• **Activity**
Copy exactly the lines of the material below that run from the one containing "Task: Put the" through the one containing "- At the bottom". Copy no other lines.

• **Input for this task**

[Start of Attachment]

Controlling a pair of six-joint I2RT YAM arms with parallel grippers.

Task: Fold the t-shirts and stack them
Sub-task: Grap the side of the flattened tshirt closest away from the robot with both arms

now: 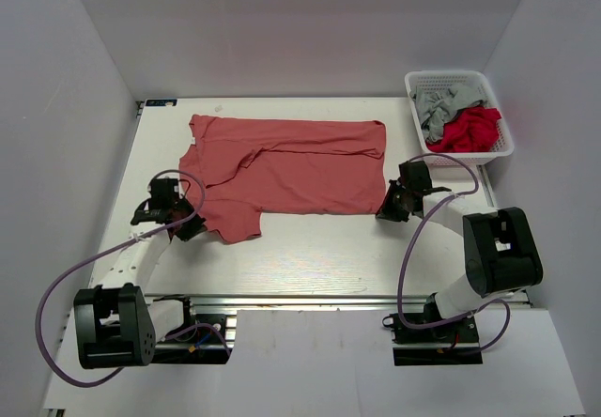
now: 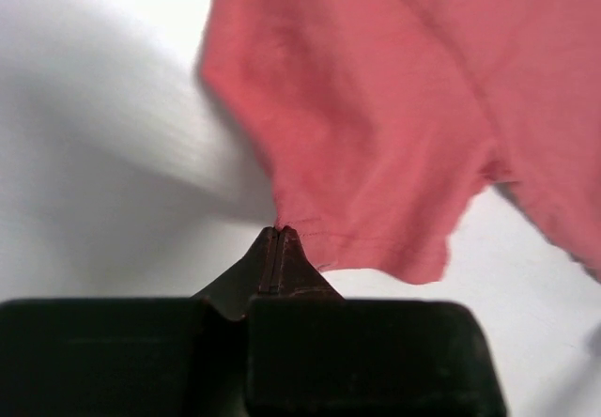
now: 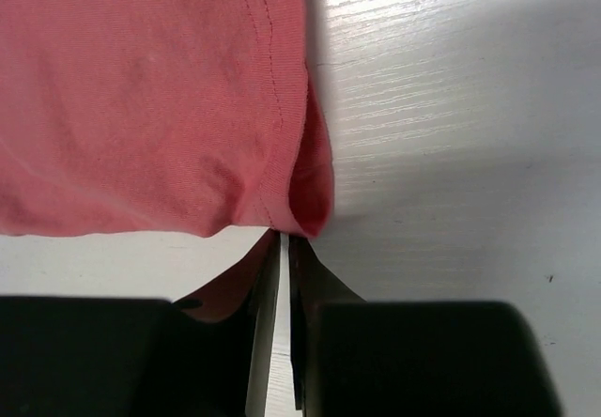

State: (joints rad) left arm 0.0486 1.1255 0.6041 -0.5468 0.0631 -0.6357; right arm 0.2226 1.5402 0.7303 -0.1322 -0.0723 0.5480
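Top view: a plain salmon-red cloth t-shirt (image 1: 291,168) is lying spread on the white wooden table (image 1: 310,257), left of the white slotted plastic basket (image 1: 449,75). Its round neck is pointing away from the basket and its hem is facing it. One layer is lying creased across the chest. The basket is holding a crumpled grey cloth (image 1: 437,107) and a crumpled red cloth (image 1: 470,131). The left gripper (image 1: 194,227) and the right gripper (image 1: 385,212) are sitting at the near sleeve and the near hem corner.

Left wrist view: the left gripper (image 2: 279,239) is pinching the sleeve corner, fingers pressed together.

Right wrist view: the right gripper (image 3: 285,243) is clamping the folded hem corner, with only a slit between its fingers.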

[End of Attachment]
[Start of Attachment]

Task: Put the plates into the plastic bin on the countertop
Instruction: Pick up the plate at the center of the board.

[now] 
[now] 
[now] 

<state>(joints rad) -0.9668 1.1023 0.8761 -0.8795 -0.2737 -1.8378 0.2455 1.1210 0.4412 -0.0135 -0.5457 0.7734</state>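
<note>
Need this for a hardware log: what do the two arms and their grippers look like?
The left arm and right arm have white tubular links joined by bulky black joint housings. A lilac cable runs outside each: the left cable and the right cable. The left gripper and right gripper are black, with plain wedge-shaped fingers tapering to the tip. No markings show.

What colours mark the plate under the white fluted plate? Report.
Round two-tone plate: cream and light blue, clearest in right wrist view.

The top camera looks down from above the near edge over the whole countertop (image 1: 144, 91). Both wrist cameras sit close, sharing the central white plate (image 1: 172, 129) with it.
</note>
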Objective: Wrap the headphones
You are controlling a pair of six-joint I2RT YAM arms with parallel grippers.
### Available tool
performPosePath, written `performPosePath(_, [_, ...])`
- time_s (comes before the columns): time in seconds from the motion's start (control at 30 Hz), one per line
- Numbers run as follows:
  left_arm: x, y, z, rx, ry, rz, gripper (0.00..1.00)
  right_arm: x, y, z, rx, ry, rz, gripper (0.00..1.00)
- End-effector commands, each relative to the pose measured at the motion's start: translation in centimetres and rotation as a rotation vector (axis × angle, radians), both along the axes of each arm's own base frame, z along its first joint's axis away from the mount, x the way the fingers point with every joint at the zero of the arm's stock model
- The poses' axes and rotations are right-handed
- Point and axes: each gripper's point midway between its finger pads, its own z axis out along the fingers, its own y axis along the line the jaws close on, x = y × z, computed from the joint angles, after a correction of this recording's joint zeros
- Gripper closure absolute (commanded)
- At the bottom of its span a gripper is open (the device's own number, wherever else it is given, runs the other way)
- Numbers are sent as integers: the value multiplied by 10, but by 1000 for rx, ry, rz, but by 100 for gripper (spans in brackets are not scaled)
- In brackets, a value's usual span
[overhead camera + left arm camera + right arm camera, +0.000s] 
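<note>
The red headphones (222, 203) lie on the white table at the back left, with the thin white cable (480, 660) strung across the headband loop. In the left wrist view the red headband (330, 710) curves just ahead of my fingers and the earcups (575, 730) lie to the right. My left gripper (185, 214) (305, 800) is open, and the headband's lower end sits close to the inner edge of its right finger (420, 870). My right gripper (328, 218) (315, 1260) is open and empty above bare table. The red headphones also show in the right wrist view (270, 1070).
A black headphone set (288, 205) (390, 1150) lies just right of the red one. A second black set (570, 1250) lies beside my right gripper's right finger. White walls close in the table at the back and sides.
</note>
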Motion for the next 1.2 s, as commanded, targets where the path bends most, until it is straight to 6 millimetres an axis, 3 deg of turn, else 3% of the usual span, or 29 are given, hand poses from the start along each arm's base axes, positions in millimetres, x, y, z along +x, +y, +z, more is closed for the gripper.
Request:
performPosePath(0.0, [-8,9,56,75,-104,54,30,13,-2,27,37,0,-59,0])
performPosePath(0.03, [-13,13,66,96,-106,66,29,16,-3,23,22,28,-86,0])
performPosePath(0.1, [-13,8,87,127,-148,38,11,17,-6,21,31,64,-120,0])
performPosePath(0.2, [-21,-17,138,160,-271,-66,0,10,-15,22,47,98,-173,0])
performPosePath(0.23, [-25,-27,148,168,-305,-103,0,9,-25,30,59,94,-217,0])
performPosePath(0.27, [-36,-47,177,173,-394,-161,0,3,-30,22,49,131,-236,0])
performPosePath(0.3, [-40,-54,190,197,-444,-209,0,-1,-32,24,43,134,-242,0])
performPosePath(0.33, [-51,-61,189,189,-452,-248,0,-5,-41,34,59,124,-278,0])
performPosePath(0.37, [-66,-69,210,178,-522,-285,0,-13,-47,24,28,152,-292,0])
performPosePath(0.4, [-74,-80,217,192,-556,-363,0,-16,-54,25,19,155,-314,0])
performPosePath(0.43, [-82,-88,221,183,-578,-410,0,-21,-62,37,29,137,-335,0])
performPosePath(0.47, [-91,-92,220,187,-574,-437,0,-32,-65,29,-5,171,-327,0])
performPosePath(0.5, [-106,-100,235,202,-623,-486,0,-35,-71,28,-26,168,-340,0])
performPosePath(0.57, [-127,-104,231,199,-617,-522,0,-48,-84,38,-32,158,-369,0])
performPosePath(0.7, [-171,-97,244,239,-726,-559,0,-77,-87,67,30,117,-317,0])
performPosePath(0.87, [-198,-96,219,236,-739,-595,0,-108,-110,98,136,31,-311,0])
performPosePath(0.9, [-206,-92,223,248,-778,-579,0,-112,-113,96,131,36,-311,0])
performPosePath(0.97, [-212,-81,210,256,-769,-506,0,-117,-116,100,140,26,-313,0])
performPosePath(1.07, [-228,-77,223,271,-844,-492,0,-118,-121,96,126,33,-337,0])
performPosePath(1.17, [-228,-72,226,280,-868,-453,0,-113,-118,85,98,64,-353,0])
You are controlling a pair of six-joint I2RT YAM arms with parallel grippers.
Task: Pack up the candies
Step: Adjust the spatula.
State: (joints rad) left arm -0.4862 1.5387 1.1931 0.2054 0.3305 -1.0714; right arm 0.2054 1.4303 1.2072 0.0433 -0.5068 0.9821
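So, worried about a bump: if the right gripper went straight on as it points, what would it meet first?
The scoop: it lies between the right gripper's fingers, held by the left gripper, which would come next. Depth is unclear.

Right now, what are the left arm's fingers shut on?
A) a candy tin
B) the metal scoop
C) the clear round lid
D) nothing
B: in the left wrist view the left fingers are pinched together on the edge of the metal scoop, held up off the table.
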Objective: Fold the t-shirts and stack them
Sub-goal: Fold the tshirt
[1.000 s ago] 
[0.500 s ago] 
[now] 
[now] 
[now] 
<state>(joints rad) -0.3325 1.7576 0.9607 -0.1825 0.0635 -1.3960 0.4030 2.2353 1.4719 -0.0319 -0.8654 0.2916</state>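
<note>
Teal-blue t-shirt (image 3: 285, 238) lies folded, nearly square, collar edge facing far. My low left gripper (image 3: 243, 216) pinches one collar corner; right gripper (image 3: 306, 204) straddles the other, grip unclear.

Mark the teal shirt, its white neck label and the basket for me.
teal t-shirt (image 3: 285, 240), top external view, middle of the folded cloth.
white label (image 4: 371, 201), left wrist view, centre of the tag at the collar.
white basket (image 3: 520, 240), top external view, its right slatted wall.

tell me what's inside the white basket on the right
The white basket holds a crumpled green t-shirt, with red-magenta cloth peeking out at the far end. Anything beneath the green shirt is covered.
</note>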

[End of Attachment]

• **Response area**
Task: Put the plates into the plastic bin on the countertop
Instruction: Pick up the plate at the center of the board.

[now] 
[now] 
[now] 

<state>(joints rad) -0.9668 1.1023 0.8761 -0.8795 -0.2737 -1.8378 0.2455 1.1210 0.4412 -0.0135 -0.5457 0.7734</state>
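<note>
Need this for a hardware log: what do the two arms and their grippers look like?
The left arm and right arm have white tubular links joined by bulky black joint housings. A lilac cable runs outside each: the left cable and the right cable. The left gripper and right gripper are black, with plain wedge-shaped fingers tapering to the tip. No markings show.

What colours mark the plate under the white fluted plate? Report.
Round two-tone plate: cream and light blue, clearest in right wrist view.

The top camera looks down from above the near edge over the whole countertop (image 1: 144, 91). Both wrist cameras sit close, sharing the central white plate (image 1: 172, 129) with it.
</note>
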Objective: Wrap the headphones
You are controlling a pair of six-joint I2RT YAM arms with parallel grippers.
### Available tool
performPosePath, written `performPosePath(_, [_, ...])`
- time_s (comes before the columns): time in seconds from the motion's start (control at 30 Hz), one per line
- Numbers run as follows:
  left_arm: x, y, z, rx, ry, rz, gripper (0.00..1.00)
  right_arm: x, y, z, rx, ry, rz, gripper (0.00..1.00)
- End-effector commands, each relative to the pose measured at the motion's start: translation in centimetres and rotation as a rotation vector (axis × angle, radians), both along the axes of each arm's own base frame, z along its first joint's axis away from the mount, x the way the fingers point with every joint at the zero of the arm's stock model
- The poses' axes and rotations are right-handed
- Point and axes: each gripper's point midway between its finger pads, its own z axis out along the fingers, its own y axis along the line the jaws close on, x = y × z, computed from the joint angles, after a correction of this recording's joint zeros
- Gripper closure absolute (commanded)
- At the bottom of its span a gripper is open (the device's own number, wherever else it is given, runs the other way)

There is no more output to give.